Abstract

District heating (DH) substations play a crucial role in ensuring the efficient and effective distribution of thermal energy necessary to provide space heating for buildings. However, optimizing their operation for energy savings while still ensuring indoor comfort poses significant challenges due to the complex dynamics of building demand and the inertia of building envelopes. To address these challenges, this study introduces a novel model predictive control (MPC) approach that combines a reduced-order physical model with a machine learning-based data-driven model to jointly optimize the operation parameters of a DH substation. In this approach, a reduced-order physical model is first used to capture essential operational principles and energy behaviors of the DH substations and generate candidate solutions for the control of the DH substations.
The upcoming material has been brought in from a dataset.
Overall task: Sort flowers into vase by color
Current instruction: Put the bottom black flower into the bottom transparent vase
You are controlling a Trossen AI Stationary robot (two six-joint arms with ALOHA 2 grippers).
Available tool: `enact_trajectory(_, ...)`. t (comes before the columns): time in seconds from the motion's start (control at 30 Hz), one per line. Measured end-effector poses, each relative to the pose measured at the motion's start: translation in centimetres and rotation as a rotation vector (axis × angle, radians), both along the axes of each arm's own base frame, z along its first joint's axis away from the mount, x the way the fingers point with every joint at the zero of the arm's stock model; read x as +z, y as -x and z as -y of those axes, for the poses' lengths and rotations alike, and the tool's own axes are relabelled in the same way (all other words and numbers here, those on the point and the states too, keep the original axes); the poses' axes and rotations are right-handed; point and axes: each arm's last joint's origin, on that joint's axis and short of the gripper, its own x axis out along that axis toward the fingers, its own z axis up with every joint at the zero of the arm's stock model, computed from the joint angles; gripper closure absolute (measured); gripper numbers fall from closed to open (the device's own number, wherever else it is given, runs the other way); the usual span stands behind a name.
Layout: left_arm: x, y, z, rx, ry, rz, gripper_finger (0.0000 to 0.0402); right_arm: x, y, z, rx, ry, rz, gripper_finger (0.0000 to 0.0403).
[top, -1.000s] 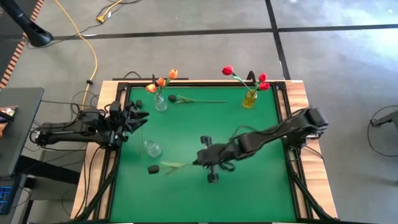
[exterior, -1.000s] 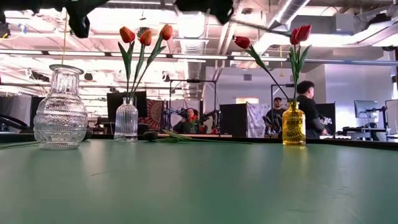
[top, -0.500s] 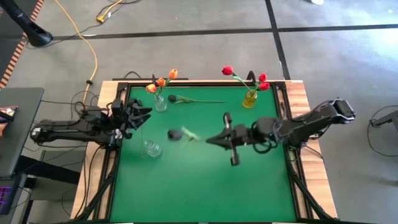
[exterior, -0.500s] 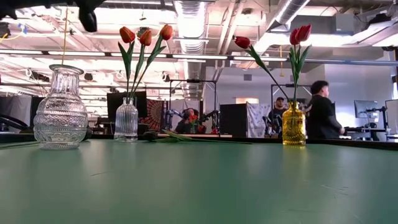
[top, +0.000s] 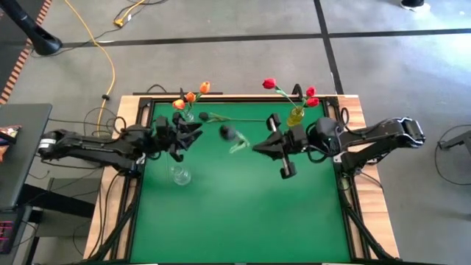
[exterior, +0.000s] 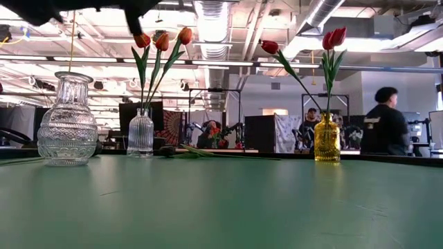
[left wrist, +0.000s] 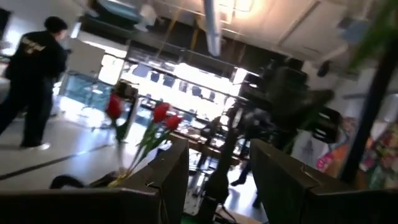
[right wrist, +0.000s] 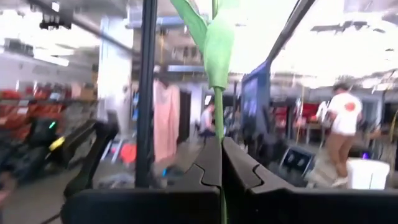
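Fingers [right wrist: 219, 165] above green table [top: 243, 199]

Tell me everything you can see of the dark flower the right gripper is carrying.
The dark flower is an artificial tulip: a small near-black head on a thin green stem with pale green leaves. The right gripper is shut on the stem's lower end, as the right wrist view shows. It hangs roughly level above the green table, head pointing toward the left gripper, touching nothing else.

three vases [top: 190, 122] [top: 296, 116] [top: 179, 175] stand on the table [top: 243, 199], one flower [top: 234, 118] lying between the rear two.
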Motion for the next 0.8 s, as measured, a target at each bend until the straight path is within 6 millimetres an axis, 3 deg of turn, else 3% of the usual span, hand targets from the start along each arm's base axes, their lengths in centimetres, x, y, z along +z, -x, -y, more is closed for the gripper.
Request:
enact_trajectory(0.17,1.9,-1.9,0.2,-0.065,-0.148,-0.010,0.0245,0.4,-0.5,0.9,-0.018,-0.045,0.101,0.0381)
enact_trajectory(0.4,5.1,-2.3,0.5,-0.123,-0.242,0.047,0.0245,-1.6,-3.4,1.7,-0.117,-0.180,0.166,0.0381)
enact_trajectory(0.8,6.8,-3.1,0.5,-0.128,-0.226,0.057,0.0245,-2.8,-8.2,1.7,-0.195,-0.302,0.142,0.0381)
Then, a data-driven model is constructed by integrating a Long Short-Term Memory model and a Back-propagation Neural Network, leveraging historical operational data of the DH substation concerned. The data-driven model is further formulated into a data-driven MPC framework to identify optimal control solutions from all candidates provided by the physical model. To evaluate the proposed approach, a data-driven surrogate model is developed using real operational data. Comparative analysis against the original fuzzy rule-based control strategy and a pure data-driven strategy demonstrates a substantial reduction in heat consumption of 4.77% and 19.47%, respectively. Moreover, compared with using a reduced-order physical model alone, this approach achieves additional benefits in reducing the energy consumption of the DH substation and minimizing indoor temperature fluctuations within the end-users.